Berliner Kunstverein

Sie kämpfte immer für Frauen: Ausstellung für Valie Export

Sie ist eine Pionierin feministischer Medien-, Film- und Performancekunst. Der Neue Berliner Kunstverein widmet Valie Export eine Schau.

Der Neue Berliner Kunstverein widmet Valie Export eine Ausstellung

Der Neue Berliner Kunstverein widmet Valie Export eine Ausstellung

Foto: VIO WAKOLBINGER 4481 ASTEN / BM

Berlin. Valie Export machte in den 60er-Jahren Dinge, für die man sie damals beschimpft und richtig bedrohte. Für ihre „Aktionshose: Genitalpanik“ schnippelte sie 1968 ein riesiges Loch in den Schritt ihrer Jeans, und drängelte sich damit durch die engen Sitzreihen eines Münchner Kinos. Der medialen „Ausbeutung“ der Frau wollte sie ihre reale Präsenz gegenüberstellen. Leider war es im Filmsaal etwas dunkel. Heute, wo nahezu kein Teenie überhaupt mehr ohne Löcher in der Hose rausgeht, würde in Berlin vermutlich niemand Export wahrnehmen.

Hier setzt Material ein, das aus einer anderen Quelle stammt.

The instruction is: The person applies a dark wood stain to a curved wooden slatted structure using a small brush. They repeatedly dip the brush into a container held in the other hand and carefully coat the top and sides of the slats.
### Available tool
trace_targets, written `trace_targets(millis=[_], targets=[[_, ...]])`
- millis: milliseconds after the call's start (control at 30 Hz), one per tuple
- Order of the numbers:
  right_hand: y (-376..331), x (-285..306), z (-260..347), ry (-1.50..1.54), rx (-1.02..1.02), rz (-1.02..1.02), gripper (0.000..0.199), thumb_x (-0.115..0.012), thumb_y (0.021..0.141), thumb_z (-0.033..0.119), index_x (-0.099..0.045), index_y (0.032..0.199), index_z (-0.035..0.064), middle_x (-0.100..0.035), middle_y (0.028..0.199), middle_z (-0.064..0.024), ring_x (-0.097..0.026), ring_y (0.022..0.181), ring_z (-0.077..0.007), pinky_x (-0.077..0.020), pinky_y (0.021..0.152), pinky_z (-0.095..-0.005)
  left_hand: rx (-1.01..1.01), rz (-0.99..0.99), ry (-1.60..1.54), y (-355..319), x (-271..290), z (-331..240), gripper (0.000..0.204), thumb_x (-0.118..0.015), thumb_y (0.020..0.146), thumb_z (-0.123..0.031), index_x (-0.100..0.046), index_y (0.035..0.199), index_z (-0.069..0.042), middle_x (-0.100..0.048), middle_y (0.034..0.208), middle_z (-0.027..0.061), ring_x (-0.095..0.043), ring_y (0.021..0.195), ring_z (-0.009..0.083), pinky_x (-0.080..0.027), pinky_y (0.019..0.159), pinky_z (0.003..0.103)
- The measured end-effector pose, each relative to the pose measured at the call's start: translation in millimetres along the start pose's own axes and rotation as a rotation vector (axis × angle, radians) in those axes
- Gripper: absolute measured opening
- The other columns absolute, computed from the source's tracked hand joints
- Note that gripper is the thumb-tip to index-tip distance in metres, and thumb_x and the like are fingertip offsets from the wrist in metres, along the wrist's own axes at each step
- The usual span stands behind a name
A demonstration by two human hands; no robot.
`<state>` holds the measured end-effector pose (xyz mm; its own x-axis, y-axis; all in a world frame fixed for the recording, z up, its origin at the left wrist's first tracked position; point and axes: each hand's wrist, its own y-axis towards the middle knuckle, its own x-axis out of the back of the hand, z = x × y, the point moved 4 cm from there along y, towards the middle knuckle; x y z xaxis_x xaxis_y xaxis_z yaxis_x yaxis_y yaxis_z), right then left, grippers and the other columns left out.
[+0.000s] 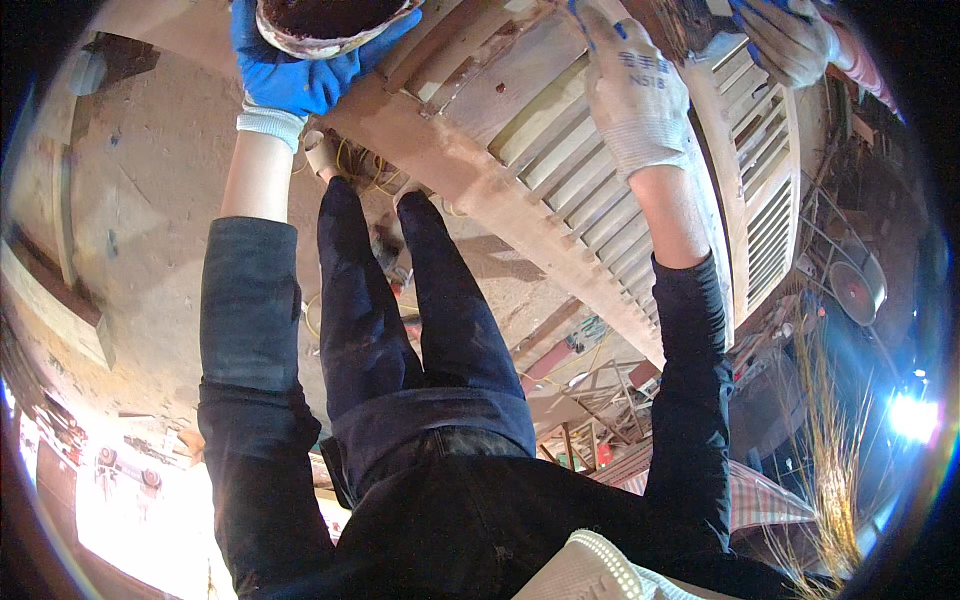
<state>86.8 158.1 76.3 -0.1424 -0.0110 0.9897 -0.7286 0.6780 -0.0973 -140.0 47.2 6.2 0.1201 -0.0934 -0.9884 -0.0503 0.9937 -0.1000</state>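
Observation:
My left hand [300, 85], in a blue-palmed glove with a white cuff, cradles a bowl [322, 46] from below. The bowl has a smeared pale wall and dark brown contents, and the top edge cuts it off. My right hand [640, 95], in a white glove with blue fingertips, is over a wooden slatted panel [590, 165]. Its fingers look curled at the top edge; whatever they may hold is hidden. To its right, another person's gloved hand [790, 45] reaches in at the panel's far part, beside something dark and brown.
A second slatted section [765, 190] curves along the right. Cables lie on the dusty floor near my feet. Wooden boards [60, 300] lie at the far left. A round metal pan or wheel [857, 285], dry straw-like stalks [838, 490] and a bright light [912, 418] are at the right.

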Motion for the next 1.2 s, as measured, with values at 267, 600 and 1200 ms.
trace_targets(millis=[267, 600, 1200], targets=[[-39, 7, 10, 0.264, 0.054, 0.102, 0.052, -0.054, 0.083, 0.008, -0.051, 0.132, 0.0244, -0.061, 0.104, -0.0153, -0.065, 0.083, -0.0341, -0.0553, 0.068, -0.0431, -0.005, 0.007, 0.004, -2, -3, 0, 0.082, -0.053, 0.081, -0.066, -0.041, 0.141, -0.012, -0.035, 0.148, 0.0200, -0.035, 0.133, 0.0443, -0.030, 0.107, 0.064], [-66, 0, 23, 0.223, 0.081, 0.087, 0.058, -0.057, 0.080, 0.007, -0.051, 0.133, 0.0288, -0.060, 0.099, -0.0134, -0.067, 0.075, -0.0295, -0.0555, 0.063, -0.0414, -0.008, 0.010, 0.009, -2, -6, 1, 0.082, -0.053, 0.081, -0.067, -0.041, 0.141, -0.012, -0.035, 0.148, 0.0197, -0.035, 0.133, 0.0443, -0.030, 0.107, 0.064], [-62, 3, 24, 0.600, 0.092, 0.107, 0.049, -0.054, 0.084, 0.008, -0.054, 0.131, 0.0224, -0.059, 0.088, -0.0142, -0.064, 0.075, -0.0318, -0.0518, 0.062, -0.0400, -0.011, -0.005, 0.012, -1, -12, 10, 0.084, -0.053, 0.080, -0.068, -0.041, 0.142, -0.014, -0.035, 0.148, 0.0191, -0.035, 0.133, 0.0443, -0.030, 0.107, 0.065]])
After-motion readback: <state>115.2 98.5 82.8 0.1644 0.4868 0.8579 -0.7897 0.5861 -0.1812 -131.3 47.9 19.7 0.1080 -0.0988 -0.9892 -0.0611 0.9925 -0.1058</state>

In einer anderen Aktion machte sie ihren damaligen Partner Peter Weibel zum Hund, auf allen Vieren ließ er sich damals von ihr in der Wiener Innenstadt Gassi führen. Mit dem Weibel-Köter drehte sie die Verhältnisse kurzerhand um. Männliche Machtdemonstration und Rollenklischees – das waren ihre große Themen.

Export gilt heute als eine Pionierin feministischer Film-, Medien- und Performancekunst, die Generationen von Künstlern beeinflusste. Der Neue Berliner Kunstverein (n.b.k.) widmet sich nun – passgenau zum 1968er-Gedenkjahr – ihren Archivalien und einzelnen Werken. Die Österreicherin, in Linz gebürtig, hat zu Berlin durchaus eine Verbindung, hier lehrte sie vier Jahre bis 1995 an der Universität der Künste, zeigte ihre Filme auf der Berlinale, fand hier künstlerische Stimulanz.

Wer die Ausstellung besucht, braucht etwas Zeit und einige Leselust, Kataloge, Drehbücher, Kontaktabzüge und Briefe wollen durchgeschaut werden. Dabei schlägt die Schau Schneisen in das wilde Werk der heute 78-jährigen Künstlerin. Wer die Mühe nicht scheut, wird belohnt. Es sind wahre Fundstücke darunter, die zeigen, wie sich die Zeiten geändert haben, anderes gar befremdlich wirkt. Etwa ein Brief von Alice Schwarzer aus dem Jahr 1975. Die Künstlerin hatte Deutschlands Frauenrechtlerin in einem Brief zu einem Vortrag im Vorgang zu einer ihrer Ausstellungen eingeladen. Schwarzer bittet sie um Zusendung entsprechender Informationen, aber bitte schön auf Deutsch. Um anzufügen: „Ich bin deutsch.“

n.b.k., Chausseestr. 128/129. Di.–So. 12–18 Uhr, Do. 12–20 Uhr. Bis 12. August.